Namun sekali lagi ia menegaskan bahwa publik harus bisa membedakan antara keterlibatan Hipmi secara keorganisasian dengan personal dalam program berbasis RT yang didanai APBD Sidoarjo 2023 senilai Rp 18 miliar tersebut.
“Saya pikir ini hanya kesalahan persepsi saja. Tapi nggak apa-apa, yang penting saya sudah menjelaskan secara terbuka,” imbuh Dian. Ia berharap polemik tentang Hipmi Sidoarjo yang ikut cawe-cawe dalam program Kurma, apalagi jika kemudian dikait-kaitkan dengan keikutsertaannya sebagai bacaleg di Pemilu 2024 bisa tereliminir.

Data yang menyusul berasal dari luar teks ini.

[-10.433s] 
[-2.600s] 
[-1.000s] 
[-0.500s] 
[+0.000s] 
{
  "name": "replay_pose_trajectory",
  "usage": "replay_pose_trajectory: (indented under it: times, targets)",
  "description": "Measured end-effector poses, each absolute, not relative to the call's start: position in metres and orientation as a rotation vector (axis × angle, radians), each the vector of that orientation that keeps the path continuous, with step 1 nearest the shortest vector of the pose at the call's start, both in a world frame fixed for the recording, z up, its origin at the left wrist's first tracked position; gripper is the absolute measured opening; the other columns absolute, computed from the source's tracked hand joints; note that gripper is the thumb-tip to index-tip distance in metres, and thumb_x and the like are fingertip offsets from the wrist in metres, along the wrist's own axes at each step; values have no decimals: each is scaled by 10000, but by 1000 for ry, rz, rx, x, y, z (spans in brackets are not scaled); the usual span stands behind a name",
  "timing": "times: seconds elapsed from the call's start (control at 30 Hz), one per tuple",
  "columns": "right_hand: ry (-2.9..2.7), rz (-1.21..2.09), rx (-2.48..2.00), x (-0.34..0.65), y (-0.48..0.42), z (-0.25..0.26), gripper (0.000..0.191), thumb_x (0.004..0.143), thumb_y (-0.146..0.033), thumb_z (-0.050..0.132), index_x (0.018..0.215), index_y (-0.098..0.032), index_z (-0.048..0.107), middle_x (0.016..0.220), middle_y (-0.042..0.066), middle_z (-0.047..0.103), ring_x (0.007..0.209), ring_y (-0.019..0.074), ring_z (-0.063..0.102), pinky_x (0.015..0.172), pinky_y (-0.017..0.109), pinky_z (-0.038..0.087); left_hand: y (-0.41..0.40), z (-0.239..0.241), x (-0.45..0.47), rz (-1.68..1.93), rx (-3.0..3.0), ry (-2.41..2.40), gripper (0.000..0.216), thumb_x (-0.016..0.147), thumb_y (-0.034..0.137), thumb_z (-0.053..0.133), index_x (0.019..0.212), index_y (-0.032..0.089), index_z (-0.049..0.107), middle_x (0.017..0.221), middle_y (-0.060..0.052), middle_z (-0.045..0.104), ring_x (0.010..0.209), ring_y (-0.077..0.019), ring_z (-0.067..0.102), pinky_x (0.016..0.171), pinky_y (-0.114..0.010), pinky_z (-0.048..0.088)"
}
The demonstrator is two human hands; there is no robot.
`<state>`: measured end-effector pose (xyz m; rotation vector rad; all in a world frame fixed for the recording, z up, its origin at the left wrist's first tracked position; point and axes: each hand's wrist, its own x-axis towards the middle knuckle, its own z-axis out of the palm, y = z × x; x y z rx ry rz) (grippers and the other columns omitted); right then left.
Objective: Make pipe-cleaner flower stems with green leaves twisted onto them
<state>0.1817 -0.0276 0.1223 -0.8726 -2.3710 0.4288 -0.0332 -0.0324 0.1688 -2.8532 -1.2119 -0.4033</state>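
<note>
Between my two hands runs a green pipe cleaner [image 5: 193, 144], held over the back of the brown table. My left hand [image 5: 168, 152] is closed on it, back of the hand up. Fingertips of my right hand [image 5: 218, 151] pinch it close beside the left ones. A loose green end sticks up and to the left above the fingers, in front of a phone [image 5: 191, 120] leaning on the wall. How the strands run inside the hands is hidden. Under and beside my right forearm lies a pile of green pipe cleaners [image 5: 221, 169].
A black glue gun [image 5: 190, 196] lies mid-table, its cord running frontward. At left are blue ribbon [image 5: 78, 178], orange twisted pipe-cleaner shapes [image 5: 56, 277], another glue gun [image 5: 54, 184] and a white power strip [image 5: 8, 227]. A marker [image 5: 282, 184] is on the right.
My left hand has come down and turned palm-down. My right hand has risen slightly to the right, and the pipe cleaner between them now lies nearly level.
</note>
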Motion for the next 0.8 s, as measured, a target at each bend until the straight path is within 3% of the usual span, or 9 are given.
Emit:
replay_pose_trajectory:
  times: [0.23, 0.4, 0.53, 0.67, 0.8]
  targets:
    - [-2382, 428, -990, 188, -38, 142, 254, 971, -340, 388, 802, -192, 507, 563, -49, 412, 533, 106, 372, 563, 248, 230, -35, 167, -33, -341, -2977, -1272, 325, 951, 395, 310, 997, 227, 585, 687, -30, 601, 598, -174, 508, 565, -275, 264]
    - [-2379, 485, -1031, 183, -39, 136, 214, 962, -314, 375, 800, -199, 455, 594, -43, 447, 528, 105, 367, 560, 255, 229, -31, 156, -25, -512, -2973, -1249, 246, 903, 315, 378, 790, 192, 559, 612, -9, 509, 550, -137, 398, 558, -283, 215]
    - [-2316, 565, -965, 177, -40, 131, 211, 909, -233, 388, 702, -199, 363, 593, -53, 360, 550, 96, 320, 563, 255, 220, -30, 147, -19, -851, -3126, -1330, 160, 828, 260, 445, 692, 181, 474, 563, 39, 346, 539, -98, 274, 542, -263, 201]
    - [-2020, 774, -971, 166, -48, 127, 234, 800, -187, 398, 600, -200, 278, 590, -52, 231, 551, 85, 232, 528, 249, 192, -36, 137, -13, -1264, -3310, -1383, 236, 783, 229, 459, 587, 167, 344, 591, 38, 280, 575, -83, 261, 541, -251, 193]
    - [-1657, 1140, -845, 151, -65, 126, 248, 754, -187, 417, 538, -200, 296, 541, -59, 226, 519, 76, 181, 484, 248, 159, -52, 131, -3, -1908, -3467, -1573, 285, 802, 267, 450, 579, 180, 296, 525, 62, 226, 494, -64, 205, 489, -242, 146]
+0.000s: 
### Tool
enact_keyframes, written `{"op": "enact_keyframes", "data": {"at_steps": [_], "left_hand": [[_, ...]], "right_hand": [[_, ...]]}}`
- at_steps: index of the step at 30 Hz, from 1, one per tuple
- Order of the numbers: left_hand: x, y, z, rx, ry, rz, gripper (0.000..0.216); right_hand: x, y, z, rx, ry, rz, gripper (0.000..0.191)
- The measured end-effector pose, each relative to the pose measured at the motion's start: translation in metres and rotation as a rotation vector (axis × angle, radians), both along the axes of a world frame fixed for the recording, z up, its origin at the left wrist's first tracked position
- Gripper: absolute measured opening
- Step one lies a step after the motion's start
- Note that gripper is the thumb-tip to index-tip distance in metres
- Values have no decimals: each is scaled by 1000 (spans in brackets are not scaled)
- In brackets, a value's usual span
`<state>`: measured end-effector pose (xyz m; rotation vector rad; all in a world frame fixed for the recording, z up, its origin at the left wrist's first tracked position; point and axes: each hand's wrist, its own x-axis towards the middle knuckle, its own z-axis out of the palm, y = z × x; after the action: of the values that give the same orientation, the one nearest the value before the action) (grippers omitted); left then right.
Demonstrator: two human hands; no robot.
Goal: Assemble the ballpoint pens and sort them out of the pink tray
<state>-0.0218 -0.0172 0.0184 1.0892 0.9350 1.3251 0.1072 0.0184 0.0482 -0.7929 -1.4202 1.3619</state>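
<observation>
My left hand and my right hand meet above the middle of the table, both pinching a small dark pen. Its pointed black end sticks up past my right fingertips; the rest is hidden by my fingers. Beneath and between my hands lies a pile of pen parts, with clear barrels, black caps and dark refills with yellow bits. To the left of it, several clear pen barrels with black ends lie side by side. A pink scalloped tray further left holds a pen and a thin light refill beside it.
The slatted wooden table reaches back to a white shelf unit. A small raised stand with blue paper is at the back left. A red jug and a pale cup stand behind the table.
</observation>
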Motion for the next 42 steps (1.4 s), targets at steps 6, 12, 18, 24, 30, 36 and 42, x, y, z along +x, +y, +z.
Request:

Seperti diberitakan sebelumnya, Kepala Bidang Pemberdayaan Usaha Mikro (PUM), Rizkia Ananda kewenangan melakukan seleksi dan penentuan besaran hadiah Kurma telah diberikan sepenuhnya pada tim penilai yang dibentuk Dinkop. Mereka berasal dari lima unsur, diantaranya dari akademisi, Kadin, PKK, HIPMI dan Pegiat Pemberdayaan masyarakat.
Keterlibatan HIPMI dan PKK tersebut menimbulkan kecurigaan masyarakat yang menuding program Kurma memang didesain sebagai alat barter politik, bukan untuk mencapai target UMKM naik kelas sebagaimana disampaikan bupati Sidoarjo, Ahmad Muhdlor.
Selain itu masyarakat juga menilai dengan kedekatan tim penilai kurma dengan ‘Pendopo’ rentan menimbulkan penyalahgunaan kekuasaan. Tudingan itu dikuatkan dengan beredarnya surat pakta integritas yang dibuat oleh salah satu caleg PKB di Dapil Sukodono-Taman.(hans/pram)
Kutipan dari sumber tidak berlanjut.